Exercise:
Figure out how many lines in the records below hold the string "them". That number alone is the answer.

Available data:
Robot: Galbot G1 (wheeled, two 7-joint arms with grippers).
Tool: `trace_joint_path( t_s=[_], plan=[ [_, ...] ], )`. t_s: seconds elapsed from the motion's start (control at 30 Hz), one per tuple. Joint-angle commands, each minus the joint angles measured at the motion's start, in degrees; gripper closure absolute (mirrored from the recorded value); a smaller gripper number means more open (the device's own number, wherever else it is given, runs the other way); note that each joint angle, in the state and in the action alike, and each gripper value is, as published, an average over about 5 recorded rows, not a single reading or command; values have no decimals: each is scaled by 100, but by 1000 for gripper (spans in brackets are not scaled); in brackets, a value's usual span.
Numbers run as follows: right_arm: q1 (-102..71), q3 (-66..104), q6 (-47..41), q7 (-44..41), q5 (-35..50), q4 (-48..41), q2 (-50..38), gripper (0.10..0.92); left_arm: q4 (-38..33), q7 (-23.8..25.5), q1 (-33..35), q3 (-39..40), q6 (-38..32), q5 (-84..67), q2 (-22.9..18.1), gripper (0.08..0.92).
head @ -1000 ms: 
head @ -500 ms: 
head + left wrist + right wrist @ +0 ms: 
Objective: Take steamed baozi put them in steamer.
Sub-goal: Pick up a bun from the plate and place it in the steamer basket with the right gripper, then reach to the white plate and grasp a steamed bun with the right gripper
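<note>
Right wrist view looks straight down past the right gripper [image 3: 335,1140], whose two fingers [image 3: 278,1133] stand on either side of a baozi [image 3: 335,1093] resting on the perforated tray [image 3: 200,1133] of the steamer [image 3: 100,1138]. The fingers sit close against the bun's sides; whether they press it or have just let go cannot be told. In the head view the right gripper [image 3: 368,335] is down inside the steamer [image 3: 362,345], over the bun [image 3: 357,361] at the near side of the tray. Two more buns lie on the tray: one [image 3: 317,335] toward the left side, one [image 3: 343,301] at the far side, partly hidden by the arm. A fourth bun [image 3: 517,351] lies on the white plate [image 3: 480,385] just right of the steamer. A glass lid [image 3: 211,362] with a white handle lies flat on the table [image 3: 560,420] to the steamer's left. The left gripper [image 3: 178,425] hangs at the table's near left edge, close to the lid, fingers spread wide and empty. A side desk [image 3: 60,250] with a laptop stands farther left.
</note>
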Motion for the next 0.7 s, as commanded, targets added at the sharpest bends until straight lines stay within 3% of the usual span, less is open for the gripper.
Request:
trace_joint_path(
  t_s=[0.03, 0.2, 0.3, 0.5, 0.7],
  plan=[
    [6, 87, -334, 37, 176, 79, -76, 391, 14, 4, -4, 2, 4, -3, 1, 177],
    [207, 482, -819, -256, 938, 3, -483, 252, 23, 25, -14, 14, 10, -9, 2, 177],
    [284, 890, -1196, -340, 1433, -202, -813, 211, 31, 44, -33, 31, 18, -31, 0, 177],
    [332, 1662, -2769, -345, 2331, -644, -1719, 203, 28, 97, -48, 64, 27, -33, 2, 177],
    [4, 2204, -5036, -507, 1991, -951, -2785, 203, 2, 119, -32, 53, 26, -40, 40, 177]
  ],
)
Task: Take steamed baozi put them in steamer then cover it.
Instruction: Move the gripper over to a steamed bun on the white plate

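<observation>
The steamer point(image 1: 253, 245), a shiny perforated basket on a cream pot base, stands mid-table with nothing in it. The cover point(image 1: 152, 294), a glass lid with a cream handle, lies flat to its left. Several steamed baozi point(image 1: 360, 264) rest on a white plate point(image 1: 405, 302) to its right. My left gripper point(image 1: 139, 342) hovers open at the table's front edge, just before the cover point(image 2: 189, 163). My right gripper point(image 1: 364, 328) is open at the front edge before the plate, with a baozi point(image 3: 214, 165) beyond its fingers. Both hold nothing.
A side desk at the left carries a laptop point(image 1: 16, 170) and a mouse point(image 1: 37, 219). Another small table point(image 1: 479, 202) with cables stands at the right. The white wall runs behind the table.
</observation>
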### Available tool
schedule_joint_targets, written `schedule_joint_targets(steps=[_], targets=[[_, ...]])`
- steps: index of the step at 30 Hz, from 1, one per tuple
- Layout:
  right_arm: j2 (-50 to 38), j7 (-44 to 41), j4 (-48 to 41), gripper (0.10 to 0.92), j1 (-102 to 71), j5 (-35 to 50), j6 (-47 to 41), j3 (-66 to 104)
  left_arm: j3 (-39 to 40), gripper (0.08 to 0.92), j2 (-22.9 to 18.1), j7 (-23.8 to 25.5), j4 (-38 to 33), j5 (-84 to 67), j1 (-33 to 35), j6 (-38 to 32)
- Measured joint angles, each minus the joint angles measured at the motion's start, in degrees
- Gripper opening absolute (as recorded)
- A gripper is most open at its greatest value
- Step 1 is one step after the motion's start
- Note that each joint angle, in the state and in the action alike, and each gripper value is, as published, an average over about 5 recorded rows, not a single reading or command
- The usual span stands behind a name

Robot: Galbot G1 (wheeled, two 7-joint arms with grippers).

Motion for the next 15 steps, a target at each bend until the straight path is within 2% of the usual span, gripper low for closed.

Solution:
2